WHAT YOU ARE ASKED TO DO:
Within the data that follows, set down exactly the lines from the one containing "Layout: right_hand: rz" through the one containing "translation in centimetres", both ends included.

::: ENTRIES SHOWN :::

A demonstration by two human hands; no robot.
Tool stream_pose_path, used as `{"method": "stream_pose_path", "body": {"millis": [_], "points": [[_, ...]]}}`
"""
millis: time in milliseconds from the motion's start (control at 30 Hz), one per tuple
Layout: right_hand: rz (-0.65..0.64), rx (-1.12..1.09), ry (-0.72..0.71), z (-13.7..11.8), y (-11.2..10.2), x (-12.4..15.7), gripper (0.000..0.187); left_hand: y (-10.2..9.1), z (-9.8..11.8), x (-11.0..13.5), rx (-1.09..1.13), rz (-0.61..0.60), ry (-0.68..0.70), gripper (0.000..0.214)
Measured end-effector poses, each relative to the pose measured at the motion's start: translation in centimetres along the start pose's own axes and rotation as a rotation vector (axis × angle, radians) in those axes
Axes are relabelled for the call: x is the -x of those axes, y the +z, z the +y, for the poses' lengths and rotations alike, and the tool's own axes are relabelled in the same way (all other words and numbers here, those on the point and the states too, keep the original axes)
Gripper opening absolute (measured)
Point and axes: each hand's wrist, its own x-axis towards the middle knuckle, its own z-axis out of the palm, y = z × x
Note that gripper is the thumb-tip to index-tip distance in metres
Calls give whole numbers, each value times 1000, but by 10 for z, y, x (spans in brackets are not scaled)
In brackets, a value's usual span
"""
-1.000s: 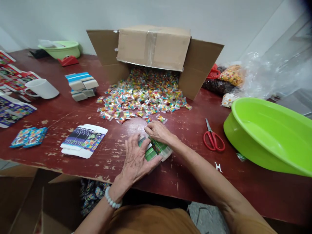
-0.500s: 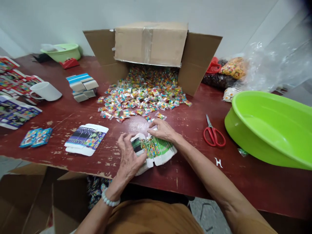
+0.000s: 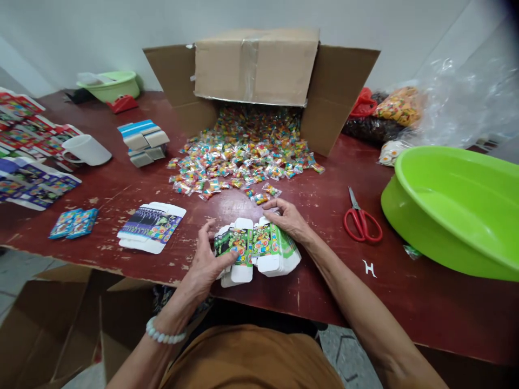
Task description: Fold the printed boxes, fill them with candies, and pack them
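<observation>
Two stacks of green printed flat candy boxes lie side by side near the table's front edge. My left hand (image 3: 207,262) grips the left stack (image 3: 239,246), thumb across its printed top and fingers round its far left side. My right hand (image 3: 287,220) curls over the far side of the right stack (image 3: 270,254), its fingertips at the upper edge. White flaps stick out from both stacks. Beyond the hands, a heap of wrapped candies (image 3: 243,162) spills out of a cardboard carton (image 3: 255,67).
Purple flat boxes (image 3: 152,227) and blue packets (image 3: 75,222) lie left. Behind them stand a white mug (image 3: 89,150) and sponges (image 3: 142,141). Right are red-handled scissors (image 3: 360,221), a white H-shaped scrap (image 3: 369,268) and a big green basin (image 3: 441,216).
The green boxes, bent up and bunched between my hands before, now lie flatter as two stacks with printed faces up. My left thumb has moved onto the left stack's top. The view has shifted slightly.
</observation>
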Motion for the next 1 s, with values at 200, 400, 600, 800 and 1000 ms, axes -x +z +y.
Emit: {"method": "stream_pose_path", "body": {"millis": [200,400,600,800,1000], "points": [[108,-78,-72,19,-8,10,36,-9,23,0,625,84,-315,88],[110,-138,-42,36,-3,15,39,-45,32,-12,933,-101,-445,72],[138,-152,-75,32,2,17,36,-52,24,-16,944,-191,-528,76],[142,-156,-107,17,1,18,32,-55,20,-18,1054,-347,-486,95],[163,-169,-107,17,1,18,28,-68,18,-17,1025,-213,-480,92]]}}
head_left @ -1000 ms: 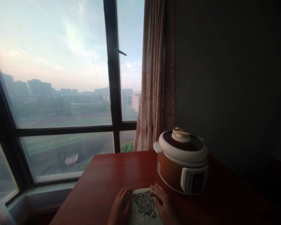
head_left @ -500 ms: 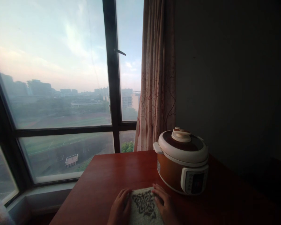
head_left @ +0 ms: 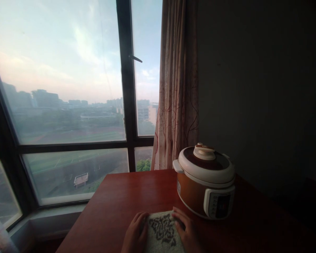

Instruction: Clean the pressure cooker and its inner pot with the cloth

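Note:
A pale folded cloth (head_left: 162, 232) with a dark woven pattern lies at the near edge of a reddish wooden table (head_left: 126, 200). My left hand (head_left: 135, 234) rests along the cloth's left side, fingers curled against its edge. On the cloth's right side lies my right hand (head_left: 186, 230), its fingers laid over the top right corner. Both hands are cut off by the bottom of the picture. Just beyond my right hand stands an orange and white electric cooker (head_left: 205, 181) with its lid on.
A large window (head_left: 63, 102) with a dark frame fills the left, looking out over buildings and a field. A pinkish patterned curtain (head_left: 177, 84) hangs beside it. A dark wall (head_left: 260, 91) runs behind the cooker on the right.
The hands and cloth have hardly moved; my right hand's fingers have shifted slightly on the cloth's corner. The view has drifted a touch.

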Available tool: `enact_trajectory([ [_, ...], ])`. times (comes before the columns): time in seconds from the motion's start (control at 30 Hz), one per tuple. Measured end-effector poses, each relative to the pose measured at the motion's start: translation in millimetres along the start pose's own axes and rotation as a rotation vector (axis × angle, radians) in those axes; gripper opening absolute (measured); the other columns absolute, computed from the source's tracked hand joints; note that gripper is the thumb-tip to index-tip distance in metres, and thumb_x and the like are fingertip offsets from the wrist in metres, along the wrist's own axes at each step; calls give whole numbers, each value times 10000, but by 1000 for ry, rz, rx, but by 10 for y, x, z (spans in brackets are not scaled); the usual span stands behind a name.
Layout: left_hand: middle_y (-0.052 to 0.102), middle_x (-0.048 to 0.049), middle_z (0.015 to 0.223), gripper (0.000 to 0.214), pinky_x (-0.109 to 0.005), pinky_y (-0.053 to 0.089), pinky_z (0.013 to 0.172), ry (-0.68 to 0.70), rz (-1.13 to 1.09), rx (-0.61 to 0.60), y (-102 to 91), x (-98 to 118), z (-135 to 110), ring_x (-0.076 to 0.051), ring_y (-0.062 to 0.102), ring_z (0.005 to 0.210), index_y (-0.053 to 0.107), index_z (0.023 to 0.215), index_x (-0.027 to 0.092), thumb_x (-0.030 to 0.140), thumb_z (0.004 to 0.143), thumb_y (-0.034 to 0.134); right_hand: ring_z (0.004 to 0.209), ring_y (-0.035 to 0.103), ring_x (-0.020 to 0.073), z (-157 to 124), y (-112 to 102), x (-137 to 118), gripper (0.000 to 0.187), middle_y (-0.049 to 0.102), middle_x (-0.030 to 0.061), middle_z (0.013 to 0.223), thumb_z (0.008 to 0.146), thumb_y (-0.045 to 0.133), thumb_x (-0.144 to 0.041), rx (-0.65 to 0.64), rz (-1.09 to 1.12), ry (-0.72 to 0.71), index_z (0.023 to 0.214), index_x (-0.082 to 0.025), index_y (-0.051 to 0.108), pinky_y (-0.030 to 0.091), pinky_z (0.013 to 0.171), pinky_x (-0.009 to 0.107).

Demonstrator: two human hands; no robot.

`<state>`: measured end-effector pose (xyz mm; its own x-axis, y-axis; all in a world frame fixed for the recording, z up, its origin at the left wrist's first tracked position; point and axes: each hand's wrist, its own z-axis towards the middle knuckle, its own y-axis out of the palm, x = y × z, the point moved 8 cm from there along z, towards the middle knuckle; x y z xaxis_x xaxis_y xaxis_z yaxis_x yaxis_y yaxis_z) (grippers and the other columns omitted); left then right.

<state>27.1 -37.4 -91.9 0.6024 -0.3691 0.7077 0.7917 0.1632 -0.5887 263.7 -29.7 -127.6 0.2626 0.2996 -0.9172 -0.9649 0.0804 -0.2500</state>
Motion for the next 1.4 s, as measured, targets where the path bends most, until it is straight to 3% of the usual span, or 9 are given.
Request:
enact_trajectory([
  [1.4,719,-105,1102,286,-329,538,897,-1,4,5,-18,38,-3,-237,685,1012,713,1079,213,315,901,515,1194,610,311,5,-47,-38,336,673,159,1242,850,579,-418,40,36,18,989,-174,764,416,1085,482],
])
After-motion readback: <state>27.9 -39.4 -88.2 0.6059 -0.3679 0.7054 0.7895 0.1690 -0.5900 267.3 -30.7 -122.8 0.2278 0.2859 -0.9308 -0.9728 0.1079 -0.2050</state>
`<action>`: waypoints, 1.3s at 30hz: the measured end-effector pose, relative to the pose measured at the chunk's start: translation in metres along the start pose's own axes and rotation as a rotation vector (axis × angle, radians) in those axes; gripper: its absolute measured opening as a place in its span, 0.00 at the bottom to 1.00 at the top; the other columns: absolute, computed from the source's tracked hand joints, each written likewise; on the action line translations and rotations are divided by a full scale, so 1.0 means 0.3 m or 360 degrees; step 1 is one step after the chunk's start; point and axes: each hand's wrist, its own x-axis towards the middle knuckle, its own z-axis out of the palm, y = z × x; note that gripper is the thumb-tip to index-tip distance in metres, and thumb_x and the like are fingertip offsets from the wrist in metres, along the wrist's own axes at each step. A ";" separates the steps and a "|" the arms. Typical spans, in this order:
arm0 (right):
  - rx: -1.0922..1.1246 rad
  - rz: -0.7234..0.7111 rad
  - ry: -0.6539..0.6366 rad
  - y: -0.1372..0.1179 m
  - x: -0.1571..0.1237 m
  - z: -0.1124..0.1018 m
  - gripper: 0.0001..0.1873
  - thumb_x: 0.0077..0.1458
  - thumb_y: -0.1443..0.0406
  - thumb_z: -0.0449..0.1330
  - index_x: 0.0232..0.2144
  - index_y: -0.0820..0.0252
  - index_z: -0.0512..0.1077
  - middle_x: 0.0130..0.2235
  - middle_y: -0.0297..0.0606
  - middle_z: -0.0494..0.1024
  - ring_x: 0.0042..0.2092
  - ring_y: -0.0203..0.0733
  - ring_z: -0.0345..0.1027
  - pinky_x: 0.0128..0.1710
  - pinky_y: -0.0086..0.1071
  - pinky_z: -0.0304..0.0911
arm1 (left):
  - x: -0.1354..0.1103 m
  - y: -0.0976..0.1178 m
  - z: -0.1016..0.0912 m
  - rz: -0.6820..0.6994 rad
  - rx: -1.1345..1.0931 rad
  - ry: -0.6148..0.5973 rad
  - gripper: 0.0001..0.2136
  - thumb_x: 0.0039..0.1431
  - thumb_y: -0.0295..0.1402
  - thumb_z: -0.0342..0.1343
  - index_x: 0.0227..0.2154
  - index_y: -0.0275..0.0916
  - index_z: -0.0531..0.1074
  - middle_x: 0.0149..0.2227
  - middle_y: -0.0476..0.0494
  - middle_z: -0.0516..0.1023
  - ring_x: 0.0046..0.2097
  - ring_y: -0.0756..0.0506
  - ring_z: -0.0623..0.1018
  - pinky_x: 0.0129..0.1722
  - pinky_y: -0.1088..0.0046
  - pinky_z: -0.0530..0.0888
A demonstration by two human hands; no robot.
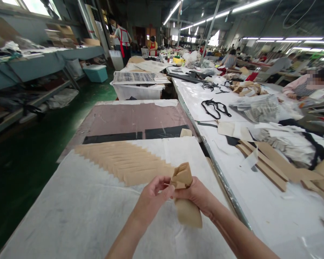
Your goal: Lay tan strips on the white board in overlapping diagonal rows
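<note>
My right hand (198, 196) is wrapped round a bundle of tan strips (185, 196), held upright above a white sheet (83, 201) on the table. My left hand (153, 196) pinches at the top edge of that bundle, fingers closed on one strip. Just beyond my hands a row of tan strips (124, 160) lies fanned out in overlapping steps across the white sheet.
Black strips (136, 135) and a mauve board (135, 117) lie past the row. A long white table (259, 201) on the right holds tan pieces (267, 162), black straps (214, 108) and fabric piles. People work at the far end and at the right. Green floor lies left.
</note>
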 end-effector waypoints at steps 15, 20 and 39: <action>-0.0229 0.0257 -0.0126 0.042 -0.017 -0.015 0.19 0.36 0.66 0.69 0.36 0.64 0.76 0.30 0.35 0.76 0.26 0.34 0.65 0.26 0.27 0.62 | 0.010 -0.076 -0.026 -0.0214 0.0022 0.0479 0.13 0.42 0.42 0.62 0.20 0.38 0.67 0.19 0.52 0.71 0.20 0.53 0.64 0.20 0.78 0.60; -0.0308 0.0368 -0.0178 0.067 -0.026 -0.029 0.18 0.34 0.67 0.69 0.33 0.65 0.75 0.28 0.34 0.75 0.25 0.34 0.65 0.25 0.26 0.62 | 0.003 -0.096 -0.079 -0.0134 -0.0249 0.0673 0.14 0.46 0.42 0.62 0.22 0.38 0.66 0.21 0.54 0.67 0.22 0.54 0.65 0.22 0.79 0.63; -0.0717 0.0444 -0.0331 0.037 0.102 -0.167 0.14 0.39 0.62 0.67 0.30 0.63 0.73 0.27 0.33 0.75 0.26 0.35 0.65 0.26 0.26 0.61 | -0.009 -0.270 -0.258 -0.0144 -0.0156 0.1372 0.18 0.41 0.38 0.63 0.34 0.37 0.65 0.26 0.50 0.75 0.22 0.51 0.73 0.21 0.76 0.70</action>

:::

THE ANSWER:
Layout: right_hand: rz (-0.65..0.64), rx (-1.12..1.09), ry (-0.72..0.71), z (-13.7..11.8), y (-11.2..10.2), x (-12.4..15.7), gripper (0.000..0.187); left_hand: y (-10.2..9.1), z (-9.8..11.8), x (-11.0..13.5), rx (-1.09..1.13), rz (-0.61..0.60), ry (-0.68..0.70), gripper (0.000..0.214)
Measured end-effector poses, each relative to the pose measured at the motion's start: translation in centimetres along the start pose's own axes and rotation as a rotation vector (axis × angle, radians) in those axes

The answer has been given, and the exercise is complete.